There were no witnesses to the incident, CCTV cameras covering the area were not working and Mr Savigar had no memory of what happened according to court documents.
The injured man was unsuccessful in an attempt to sue his employers alleging negligence, but was granted permission to appeal.
Yesterday a High Court judge sitting at Liverpool Civil Justice Centre handed down a judgment dismissing his appeal, on the basis that he could not prove how his head injury had occurred.
The court heard Mr Savigar, who had been wearing a hard-hat, had been cleaning a tractor unit before he was found unconscious on the floor of the depot's wash area shortly after 11am on November 28, 2014.
His legal team later argued that the injury had been caused by a hook block, weighing three quarters of a tonne, which had been attached to a crane nearby the wash area.
However no dents were found in the hard-hat, no witness had seen the crane move and records showed the crane's engine had not been running between 9.21am and 6.27pm that day.
Investigations by the company found a layer of dust that had settled on the hook block had not been disturbed.
While Ainscough were criticised by judge Mr Justice Robin Knowles for failing to report the accident to the Health and Safety Executive (HSE), there was no evidence available of any negligence that contributed to the accident and the judge accepted the explanation that CCTV cameras were not working.
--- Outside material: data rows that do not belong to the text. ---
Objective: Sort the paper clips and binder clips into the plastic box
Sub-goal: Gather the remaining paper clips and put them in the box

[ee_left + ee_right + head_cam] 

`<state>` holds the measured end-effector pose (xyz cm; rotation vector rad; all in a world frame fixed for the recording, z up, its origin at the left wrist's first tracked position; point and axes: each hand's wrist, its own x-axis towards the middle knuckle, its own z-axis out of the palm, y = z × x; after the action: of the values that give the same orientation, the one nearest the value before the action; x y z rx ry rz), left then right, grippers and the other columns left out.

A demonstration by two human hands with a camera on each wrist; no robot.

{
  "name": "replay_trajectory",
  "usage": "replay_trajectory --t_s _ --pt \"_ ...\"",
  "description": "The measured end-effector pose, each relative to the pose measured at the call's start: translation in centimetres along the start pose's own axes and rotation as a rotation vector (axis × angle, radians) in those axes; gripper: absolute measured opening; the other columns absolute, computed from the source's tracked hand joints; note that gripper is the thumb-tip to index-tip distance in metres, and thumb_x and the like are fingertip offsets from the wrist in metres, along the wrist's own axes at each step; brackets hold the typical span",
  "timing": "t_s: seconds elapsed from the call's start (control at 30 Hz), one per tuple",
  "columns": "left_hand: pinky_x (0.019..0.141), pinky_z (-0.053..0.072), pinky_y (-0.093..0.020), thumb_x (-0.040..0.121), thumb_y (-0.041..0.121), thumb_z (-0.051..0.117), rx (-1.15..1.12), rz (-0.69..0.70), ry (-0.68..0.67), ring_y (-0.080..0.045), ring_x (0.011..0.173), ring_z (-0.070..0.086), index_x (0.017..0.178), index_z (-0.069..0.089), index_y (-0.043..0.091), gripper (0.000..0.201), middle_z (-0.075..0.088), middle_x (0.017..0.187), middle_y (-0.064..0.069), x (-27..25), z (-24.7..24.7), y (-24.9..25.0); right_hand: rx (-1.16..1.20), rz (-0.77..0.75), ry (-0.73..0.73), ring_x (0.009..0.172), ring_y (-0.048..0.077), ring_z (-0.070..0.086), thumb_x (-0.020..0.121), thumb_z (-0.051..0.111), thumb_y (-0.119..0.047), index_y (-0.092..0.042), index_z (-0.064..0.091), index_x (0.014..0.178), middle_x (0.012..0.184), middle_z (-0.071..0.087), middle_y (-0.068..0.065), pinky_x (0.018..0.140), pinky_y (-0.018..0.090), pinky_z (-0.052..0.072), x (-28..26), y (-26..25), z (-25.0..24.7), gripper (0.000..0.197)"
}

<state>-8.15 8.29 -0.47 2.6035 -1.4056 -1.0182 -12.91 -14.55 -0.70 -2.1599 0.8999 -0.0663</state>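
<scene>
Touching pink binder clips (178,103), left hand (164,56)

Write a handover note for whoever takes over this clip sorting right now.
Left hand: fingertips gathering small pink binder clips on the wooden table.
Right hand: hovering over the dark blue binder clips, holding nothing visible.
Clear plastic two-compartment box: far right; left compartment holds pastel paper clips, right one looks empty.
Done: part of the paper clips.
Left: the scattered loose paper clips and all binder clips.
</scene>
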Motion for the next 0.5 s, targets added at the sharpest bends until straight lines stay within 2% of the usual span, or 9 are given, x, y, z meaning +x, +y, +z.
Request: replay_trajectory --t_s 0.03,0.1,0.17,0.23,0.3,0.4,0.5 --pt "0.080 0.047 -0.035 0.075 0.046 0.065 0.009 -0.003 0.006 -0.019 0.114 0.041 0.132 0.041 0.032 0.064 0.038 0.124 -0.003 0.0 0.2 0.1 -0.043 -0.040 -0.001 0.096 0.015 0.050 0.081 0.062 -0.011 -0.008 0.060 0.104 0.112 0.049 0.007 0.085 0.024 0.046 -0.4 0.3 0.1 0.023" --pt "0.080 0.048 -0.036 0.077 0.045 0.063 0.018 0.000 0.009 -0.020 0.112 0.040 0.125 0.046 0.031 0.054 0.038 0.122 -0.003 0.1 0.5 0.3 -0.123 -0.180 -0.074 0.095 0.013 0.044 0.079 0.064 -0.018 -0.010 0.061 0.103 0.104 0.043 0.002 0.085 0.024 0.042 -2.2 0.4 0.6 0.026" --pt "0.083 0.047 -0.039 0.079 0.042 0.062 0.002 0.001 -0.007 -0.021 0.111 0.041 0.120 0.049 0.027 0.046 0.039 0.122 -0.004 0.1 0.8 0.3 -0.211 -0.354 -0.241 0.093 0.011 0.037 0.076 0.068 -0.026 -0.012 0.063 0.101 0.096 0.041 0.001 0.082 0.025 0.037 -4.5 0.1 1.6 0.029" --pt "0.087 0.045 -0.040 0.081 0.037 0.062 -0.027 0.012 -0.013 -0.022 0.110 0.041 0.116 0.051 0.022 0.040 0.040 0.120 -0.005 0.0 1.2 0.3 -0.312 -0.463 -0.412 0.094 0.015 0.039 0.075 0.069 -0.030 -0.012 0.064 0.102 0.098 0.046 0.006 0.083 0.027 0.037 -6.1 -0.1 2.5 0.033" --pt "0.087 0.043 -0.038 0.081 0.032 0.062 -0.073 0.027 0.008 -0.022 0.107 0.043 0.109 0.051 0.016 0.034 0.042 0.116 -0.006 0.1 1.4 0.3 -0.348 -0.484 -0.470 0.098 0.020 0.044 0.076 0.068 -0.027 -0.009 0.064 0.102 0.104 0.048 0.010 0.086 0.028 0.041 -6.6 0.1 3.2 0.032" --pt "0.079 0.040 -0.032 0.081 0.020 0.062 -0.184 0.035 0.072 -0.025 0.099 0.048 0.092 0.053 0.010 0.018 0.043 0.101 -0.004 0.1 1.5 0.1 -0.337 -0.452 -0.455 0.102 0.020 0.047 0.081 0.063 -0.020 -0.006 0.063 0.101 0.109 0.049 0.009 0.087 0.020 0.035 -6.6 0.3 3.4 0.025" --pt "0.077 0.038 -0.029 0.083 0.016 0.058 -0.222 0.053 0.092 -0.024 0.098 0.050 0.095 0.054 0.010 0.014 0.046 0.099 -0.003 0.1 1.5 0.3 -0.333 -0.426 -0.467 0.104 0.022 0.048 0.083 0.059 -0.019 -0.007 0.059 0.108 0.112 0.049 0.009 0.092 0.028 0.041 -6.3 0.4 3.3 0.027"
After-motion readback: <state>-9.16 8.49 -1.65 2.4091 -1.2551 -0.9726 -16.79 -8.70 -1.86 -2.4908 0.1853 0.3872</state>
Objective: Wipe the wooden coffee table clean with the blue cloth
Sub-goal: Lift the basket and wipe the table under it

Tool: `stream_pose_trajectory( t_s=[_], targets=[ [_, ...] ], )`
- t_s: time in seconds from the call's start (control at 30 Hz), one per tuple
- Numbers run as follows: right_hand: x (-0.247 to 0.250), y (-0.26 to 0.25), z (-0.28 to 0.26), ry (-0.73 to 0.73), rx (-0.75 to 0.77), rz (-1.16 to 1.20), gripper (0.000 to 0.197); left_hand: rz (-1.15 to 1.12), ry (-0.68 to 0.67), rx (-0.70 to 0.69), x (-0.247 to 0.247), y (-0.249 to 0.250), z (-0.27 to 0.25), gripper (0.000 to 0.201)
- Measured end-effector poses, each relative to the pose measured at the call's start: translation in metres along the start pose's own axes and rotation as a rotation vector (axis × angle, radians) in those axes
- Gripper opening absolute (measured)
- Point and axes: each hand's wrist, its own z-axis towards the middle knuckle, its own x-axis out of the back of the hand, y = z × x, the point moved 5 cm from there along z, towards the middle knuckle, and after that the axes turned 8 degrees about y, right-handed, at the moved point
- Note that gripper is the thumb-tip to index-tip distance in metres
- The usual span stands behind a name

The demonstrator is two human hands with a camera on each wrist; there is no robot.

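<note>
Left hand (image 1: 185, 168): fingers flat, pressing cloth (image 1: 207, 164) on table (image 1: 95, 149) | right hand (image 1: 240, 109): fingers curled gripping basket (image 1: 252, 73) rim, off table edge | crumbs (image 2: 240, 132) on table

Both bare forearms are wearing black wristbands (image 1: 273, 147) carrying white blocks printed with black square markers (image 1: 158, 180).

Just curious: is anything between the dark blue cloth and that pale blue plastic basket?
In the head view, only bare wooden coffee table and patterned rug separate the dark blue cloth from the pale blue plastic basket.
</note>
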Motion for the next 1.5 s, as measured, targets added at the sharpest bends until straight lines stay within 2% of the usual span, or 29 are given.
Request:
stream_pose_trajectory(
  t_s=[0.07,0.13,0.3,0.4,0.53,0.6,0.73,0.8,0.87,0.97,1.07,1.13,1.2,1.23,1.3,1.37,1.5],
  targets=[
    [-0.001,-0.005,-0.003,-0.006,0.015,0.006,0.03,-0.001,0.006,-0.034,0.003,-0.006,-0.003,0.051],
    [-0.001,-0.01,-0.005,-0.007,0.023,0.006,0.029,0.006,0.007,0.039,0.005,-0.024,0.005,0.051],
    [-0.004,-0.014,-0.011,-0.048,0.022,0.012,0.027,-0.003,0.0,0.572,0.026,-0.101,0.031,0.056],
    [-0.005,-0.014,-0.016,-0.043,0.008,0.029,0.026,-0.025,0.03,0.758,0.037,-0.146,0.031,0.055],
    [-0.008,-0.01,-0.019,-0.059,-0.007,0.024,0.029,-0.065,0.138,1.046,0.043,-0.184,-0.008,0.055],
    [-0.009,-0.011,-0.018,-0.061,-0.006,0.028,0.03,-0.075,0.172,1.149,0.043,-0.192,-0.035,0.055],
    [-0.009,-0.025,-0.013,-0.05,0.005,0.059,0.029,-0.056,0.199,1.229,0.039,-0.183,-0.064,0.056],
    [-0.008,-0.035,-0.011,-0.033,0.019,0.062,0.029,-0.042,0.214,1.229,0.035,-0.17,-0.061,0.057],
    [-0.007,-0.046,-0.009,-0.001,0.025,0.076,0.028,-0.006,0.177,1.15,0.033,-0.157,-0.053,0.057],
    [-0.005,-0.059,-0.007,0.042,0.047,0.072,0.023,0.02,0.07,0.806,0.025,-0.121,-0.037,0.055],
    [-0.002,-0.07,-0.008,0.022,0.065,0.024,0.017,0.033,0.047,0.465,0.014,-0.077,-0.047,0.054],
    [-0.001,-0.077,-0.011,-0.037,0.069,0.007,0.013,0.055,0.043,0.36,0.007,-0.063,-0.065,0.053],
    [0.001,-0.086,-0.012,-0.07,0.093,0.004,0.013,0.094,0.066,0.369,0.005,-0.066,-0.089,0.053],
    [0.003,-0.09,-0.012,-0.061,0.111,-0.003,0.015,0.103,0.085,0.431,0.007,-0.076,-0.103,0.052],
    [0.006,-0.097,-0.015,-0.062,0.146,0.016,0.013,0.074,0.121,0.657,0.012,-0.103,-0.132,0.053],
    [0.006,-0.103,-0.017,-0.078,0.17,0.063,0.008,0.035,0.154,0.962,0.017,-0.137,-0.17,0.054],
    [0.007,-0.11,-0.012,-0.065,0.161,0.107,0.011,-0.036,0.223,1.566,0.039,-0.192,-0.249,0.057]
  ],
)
The court heard from medical experts that two blows were found on his head, consistent with Mr Savigar being struck by a hard, flat object.
They said the hook-block causing the injury was a possible explanation but could also not rule out an assault with a weapon.
Judge Knowles found that the trial judge, Judge Jacqueline Beech, had been entitled to reach the conclusion that there was not enough evidence to suggest the crane had moved.
He concluded: "I appreciate the serious consequences for Mr Savigar of the injuries he suffered on 29 September 2014.
"However, the judgment reached by HHJ Beech at trial is sound and the appeal against that judgment must be dismissed."